Plaintiff's brief argues both Title VII and state law claims. See, e.g., Plaintiff's Memorandum at 6. However, I previously dismissed her state law claims. In addition, the Ninth Circuit recently declined to follow several of the cases she relies upon. See Snead v. Metropolitan Prop. Cas. Ins. Co., 237 F.3d 1080, 1090-93 (9th Cir 2001). In fairness to Plaintiff's counsel, Snead was decided only weeks before her brief was filed, and departs from earlier decisions.

A plaintiff alleging disparate treatment under Title VII generally must first establish a prima facie case of discrimination by showing that (1) she belongs to a protected class; (2) she was qualified for the position; (3) she was subject to an adverse (a/k/a "tangible") employment action; and (4) similarly situated individuals outside her protected class were treated more favorably. Chuang v. University of California Davis, 225 F.3d 1115, 1123 (9th Cir 2000). The burden of production, but not persuasion, then shifts to the employer to articulate some legitimate, nondiscriminatory reason for the challenged action. Id. at 1123-24. If the employer does so, the plaintiff must show that the articulated reason is pretextual "either directly by persuading the court that a discriminatory reason more likely motivated the employer or indirectly by showing that the employer's proffered explanation is unworthy of credence." Id. at 1124, quoting Texas Dep't of Community Affairs v. Burdine, 450 U.S. 248, 256 (1981).

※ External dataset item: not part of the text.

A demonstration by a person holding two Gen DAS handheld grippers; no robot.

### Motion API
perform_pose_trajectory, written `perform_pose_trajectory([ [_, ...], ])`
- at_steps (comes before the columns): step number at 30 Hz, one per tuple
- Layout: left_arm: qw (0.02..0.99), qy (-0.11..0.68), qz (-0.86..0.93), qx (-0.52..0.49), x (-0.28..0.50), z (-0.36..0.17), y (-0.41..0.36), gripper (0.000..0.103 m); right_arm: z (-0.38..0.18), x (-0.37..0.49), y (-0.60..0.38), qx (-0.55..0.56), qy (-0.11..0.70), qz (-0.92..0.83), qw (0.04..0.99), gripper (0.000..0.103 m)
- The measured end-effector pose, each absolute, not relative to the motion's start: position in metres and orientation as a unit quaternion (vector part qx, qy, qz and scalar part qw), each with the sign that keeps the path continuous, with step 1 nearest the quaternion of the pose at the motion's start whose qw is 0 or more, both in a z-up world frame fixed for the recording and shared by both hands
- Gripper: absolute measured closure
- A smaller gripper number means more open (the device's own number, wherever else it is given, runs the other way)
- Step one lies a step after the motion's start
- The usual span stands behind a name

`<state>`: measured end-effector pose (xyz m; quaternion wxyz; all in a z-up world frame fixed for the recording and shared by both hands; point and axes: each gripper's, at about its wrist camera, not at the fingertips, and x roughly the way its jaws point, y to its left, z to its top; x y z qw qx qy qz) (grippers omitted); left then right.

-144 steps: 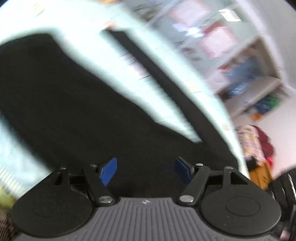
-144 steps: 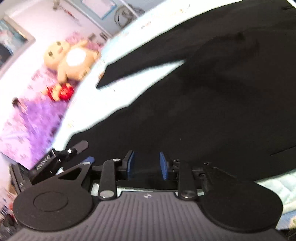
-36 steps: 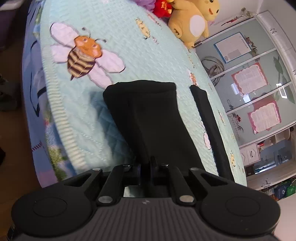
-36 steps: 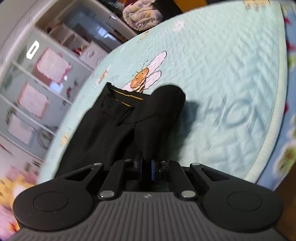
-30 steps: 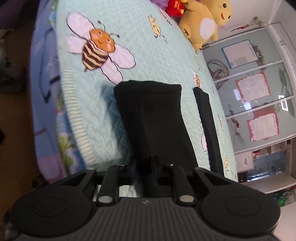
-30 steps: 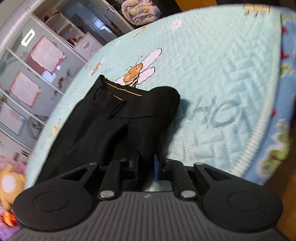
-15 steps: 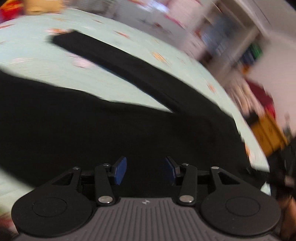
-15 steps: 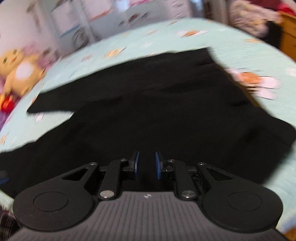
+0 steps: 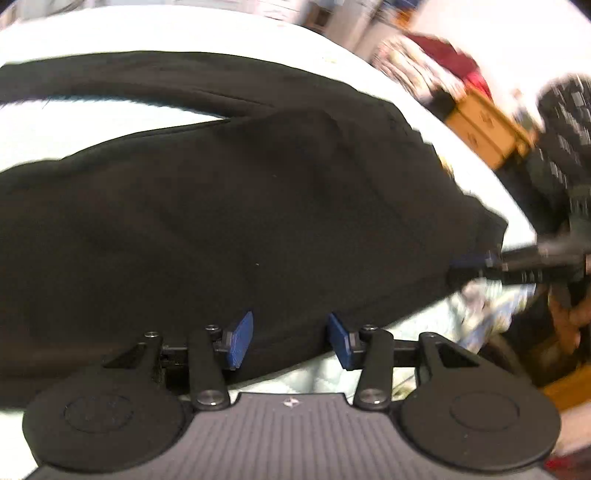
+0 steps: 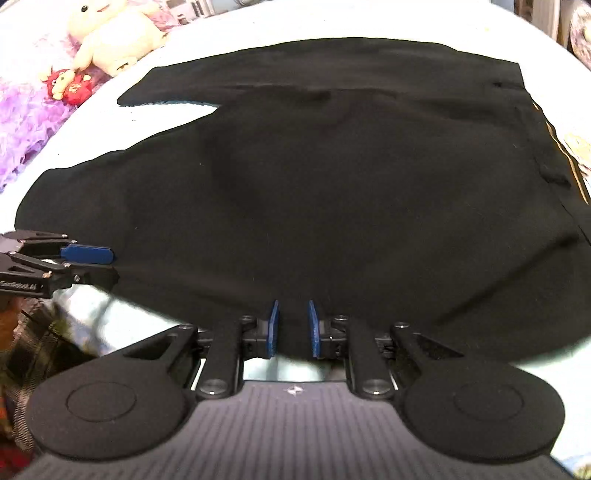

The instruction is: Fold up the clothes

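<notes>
I see the black trousers (image 10: 332, 192) lying folded on the pale quilted bed (image 10: 258, 33). My left claw (image 9: 290, 339) stands released, its pads clear of the near hem. My right claw (image 10: 293, 328) sits narrowly parted over that hem, gripping nothing visible.

Black trousers (image 10: 332, 192) folded over, lying flat on pale quilt, waistband at right edge
</notes>
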<state>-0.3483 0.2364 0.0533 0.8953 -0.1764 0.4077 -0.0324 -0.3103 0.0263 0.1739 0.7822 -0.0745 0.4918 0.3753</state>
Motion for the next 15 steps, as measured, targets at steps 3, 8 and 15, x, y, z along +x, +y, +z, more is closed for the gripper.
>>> perform_pose_trajectory([
  [3,0.900,0.390,-0.023,-0.193,-0.340,0.063,0.236,0.055,0.189,-0.301,0.028,-0.031,0.476,0.378,0.794,0.084],
  [8,0.897,0.400,-0.040,-0.182,-0.303,0.050,0.218,0.057,0.180,-0.288,0.069,0.010,0.470,0.399,0.787,0.084],
  [15,0.900,0.407,-0.067,-0.140,-0.336,0.040,0.192,0.055,0.157,-0.343,0.049,-0.035,0.467,0.423,0.776,0.086],
])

With limited exceptions, a person is barred from pursuing a Title VII claim unless that individual timely filed a charge of discrimination with the EEOC (or in Oregon, with BOLI). See EEOC v. Farmer Brothers Co., 31 F.3d 891, 898-99 (9th Cir 1994); Sosa v. Hiraoka, 920 F.2d 1451, 1455 (9th Cir 1990). In states such as Oregon that have an agency with the authority to address charges of discriminatory employment practices, the charge must be filed within 300 days following the incident that is the subject of the claim. Butts v. City of New York Dep't of Housing Preservation, 990 F.2d 1397, 1401 (2d Cir 1993); 42 U.S.C. § 2000e-5(e).

Menzie filed her BOLI charge on July 16, 1999. Accordingly, all events prior to September 19, 1998, are time barred, unless an exception to the rule applies. With limited exceptions, the court also lacks jurisdiction to hear any allegations not included in the BOLI charge. Sosa, 920 F.2d at 1456.

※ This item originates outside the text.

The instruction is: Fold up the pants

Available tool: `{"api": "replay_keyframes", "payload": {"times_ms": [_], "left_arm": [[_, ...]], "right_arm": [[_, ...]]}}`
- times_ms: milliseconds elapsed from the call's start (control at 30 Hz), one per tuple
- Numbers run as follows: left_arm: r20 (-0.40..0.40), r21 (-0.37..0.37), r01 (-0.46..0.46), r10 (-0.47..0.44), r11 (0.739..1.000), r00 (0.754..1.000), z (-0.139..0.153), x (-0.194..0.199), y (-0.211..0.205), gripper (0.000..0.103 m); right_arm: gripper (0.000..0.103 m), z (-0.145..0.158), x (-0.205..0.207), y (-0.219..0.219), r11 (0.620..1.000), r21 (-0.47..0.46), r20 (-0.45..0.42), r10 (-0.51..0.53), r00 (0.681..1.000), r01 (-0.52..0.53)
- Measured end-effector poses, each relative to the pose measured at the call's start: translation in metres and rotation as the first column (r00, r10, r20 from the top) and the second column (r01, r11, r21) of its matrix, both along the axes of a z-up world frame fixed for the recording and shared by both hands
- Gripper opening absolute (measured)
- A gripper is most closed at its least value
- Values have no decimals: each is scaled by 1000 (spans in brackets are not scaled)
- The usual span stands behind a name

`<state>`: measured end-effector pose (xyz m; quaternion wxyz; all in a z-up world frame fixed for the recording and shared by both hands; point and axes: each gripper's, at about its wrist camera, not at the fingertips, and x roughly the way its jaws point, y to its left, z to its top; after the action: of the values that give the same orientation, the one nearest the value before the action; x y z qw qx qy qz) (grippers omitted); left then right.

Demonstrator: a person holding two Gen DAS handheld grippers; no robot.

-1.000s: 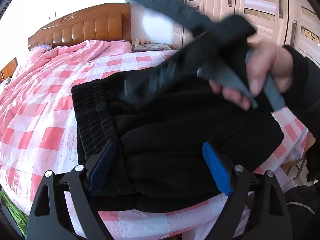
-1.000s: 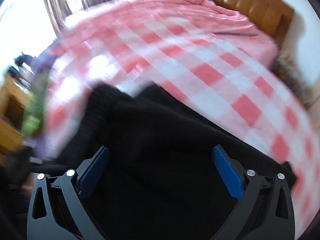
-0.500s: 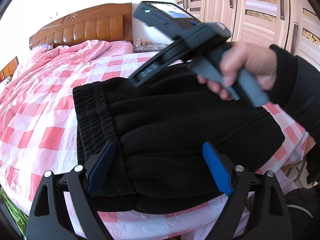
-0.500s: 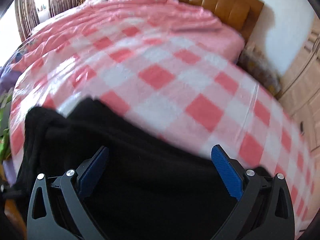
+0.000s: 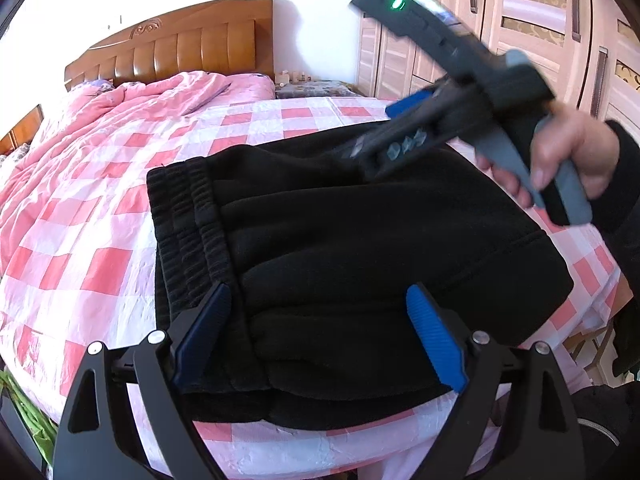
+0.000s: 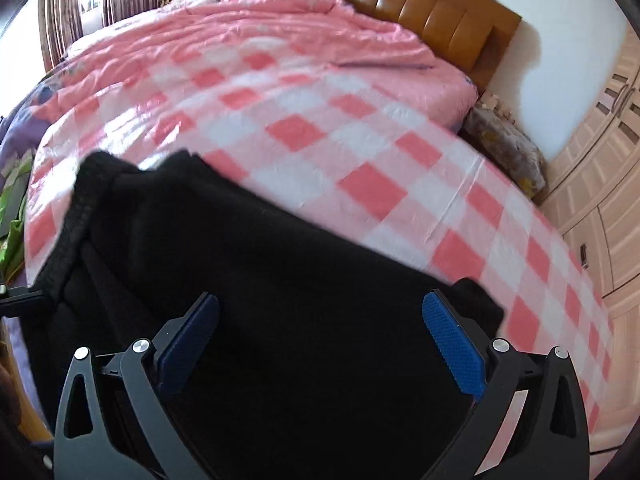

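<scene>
Here, folded black pants (image 5: 360,240) on checked bedspread (image 5: 80,240), both tongs (image 5: 318,308) (image 6: 320,320) wide open, empty

The left wrist camera sat low at the bed's near edge, close over the pants (image 5: 352,240), facing the headboard (image 5: 172,48) at 11 o'clock. The right wrist camera hung close over the pants (image 6: 256,288), facing the headboard (image 6: 424,12) at 1 o'clock. Both views shared the pants, checkered sheet (image 5: 88,240) and wardrobe (image 5: 520,20).
</scene>
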<state>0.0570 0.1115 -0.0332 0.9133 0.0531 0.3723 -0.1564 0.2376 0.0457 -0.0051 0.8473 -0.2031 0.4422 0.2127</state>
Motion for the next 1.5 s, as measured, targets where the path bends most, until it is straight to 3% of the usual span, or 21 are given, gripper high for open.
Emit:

Menzie's BOLI charge encompasses three incidents, only two of which occurred within the 300 days prior to filing the charge. She alleges that (1) in February 1999, she was not selected for "Incident Response" training, and (2) at an unspecified date (which her summary judgment affidavit states was April 1999) she was "denied budget training when it was held in Eugene."

Menzie's BOLI charge also alleges that at an unspecified date, she was "denied the opportunity to be responsible for guardrails." However, Menzie's affidavit in opposition to summary judgment states that the guardrail incident occurred in June 1998, more than 300 days prior to the filing of the BOLI charge. Consequently, only two allegations (denial of Incident Response and budget training) were preserved by a timely filed BOLI charge.

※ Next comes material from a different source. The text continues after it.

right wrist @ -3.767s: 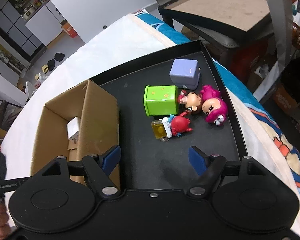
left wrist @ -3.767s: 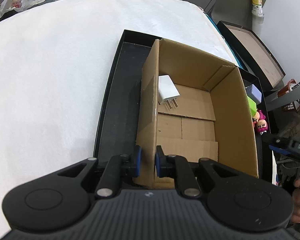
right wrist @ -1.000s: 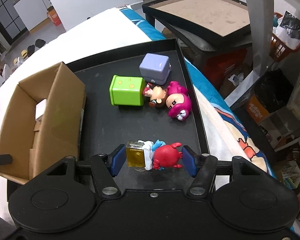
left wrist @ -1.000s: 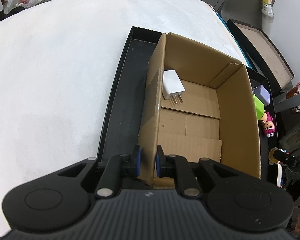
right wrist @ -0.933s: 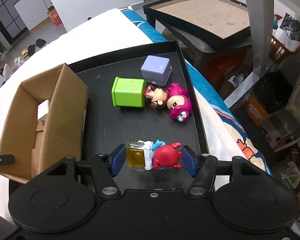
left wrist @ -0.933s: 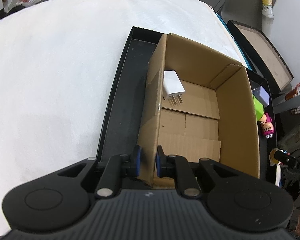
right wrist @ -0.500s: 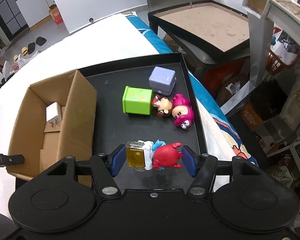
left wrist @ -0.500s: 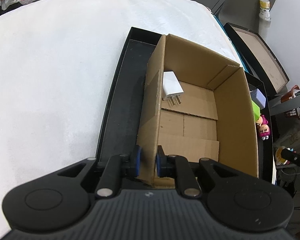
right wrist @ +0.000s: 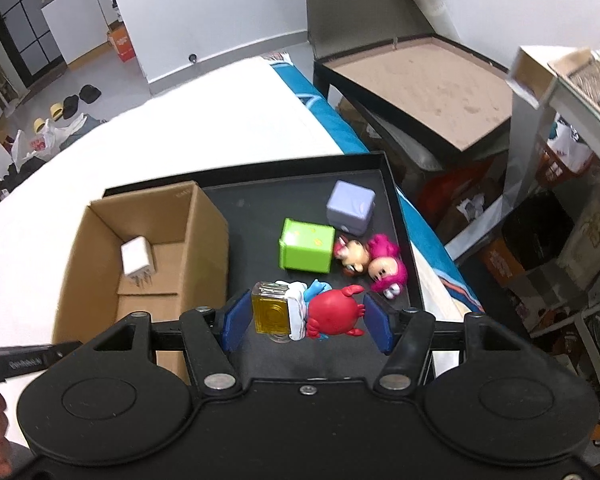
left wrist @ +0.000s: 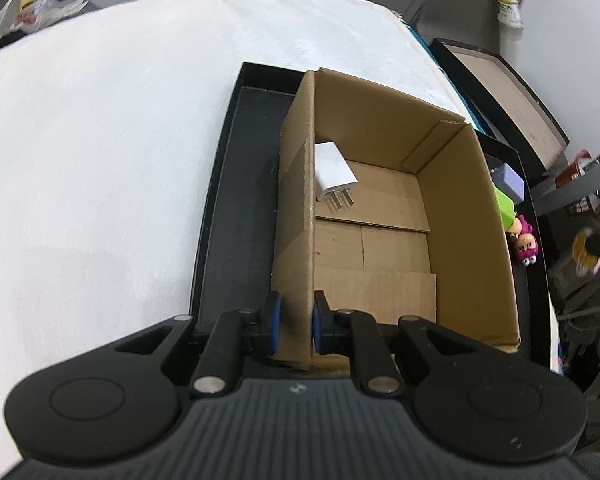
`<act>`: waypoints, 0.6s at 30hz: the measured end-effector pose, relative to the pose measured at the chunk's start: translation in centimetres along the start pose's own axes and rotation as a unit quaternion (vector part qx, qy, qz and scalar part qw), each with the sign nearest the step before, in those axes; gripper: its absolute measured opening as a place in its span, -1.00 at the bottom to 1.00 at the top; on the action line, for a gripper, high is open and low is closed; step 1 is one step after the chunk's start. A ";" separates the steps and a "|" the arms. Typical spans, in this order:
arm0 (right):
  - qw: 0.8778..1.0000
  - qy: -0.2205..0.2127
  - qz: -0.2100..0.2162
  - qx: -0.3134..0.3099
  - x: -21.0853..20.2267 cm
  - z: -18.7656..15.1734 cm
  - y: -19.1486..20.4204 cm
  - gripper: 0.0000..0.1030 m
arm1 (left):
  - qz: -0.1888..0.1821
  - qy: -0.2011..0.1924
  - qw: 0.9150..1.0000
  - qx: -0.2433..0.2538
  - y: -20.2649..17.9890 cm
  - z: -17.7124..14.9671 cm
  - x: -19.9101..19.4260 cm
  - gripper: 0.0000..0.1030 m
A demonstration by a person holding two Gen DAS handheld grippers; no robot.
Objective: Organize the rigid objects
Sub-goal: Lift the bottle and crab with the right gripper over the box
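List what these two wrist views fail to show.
- Left wrist view: the cardboard box wall hides most of the green cube and purple cube.
- Same view: the toy in the right gripper is motion-blurred.
- Right wrist view: the left gripper is cut off at the edge, fingertips hidden.

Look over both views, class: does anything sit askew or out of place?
Mildly: two figurines lie toppled on the black tray beside the green cube, and the white charger lies on its side in the cardboard box. Nothing looks spilled or damaged.
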State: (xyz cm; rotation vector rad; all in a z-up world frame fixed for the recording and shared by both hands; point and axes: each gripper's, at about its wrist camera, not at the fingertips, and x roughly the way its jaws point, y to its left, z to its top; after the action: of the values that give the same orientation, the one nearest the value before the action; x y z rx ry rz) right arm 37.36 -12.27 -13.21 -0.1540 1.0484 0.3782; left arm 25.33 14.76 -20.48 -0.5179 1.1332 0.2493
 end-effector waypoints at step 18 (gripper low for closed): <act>0.999 -0.016 -0.005 -0.036 -0.7 2.5 6.1 0.15 | -0.028 -0.002 0.999 -0.016 1.2 -0.4 -0.1 -0.70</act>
State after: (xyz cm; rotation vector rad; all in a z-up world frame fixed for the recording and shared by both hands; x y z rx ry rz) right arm 36.74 -6.05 -11.02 -0.2178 1.0030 0.4077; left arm 24.47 15.57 -20.85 -0.5767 1.1110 0.2199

Menzie's BOLI charge blames gender discrimination for both denials of training. However, her affidavit in opposition to summary judgment attributes the budget training denial solely to discrimination on account of her "national origin." That is beyond the scope of her Title VII claim, which I previously limited because her BOLI charge did not allege discrimination on account of national origin.

Even ignoring that aspect of Menzie's affidavit, her claim regarding the budget class fails for multiple reasons. First, the challenged decision was not a "tangible employment action" for purposes of Title VII. See Burlington Industries, Inc. v. Ellerth, 524 U.S. 742, 762 (1998). "A tangible employment action constitutes a significant change in employment status, such as hiring, firing, failing to promote, reassignment with significantly different responsibilities, or a decision causing a significant change in benefits." Id. at 761. See also Chuang, 225 F.3d at 1126 (challenged action must materially affect the compensation, terms, conditions, or privileges of employment). Menzie offers no evidence that this class would have resulted in a promotion, or led to a salary increase, or that her career was significantly impaired by not taking the class.

Menzie has also failed to establish a prima facie case that she was qualified for this task. Menzie has submitted letters praising her work on various projects and her personal traits, but they do not address her aptitude for this particular task. Her affidavit states only that she was "eager to attend the training class," but that in itself does not establish that she was qualified to assist Wright with the budget.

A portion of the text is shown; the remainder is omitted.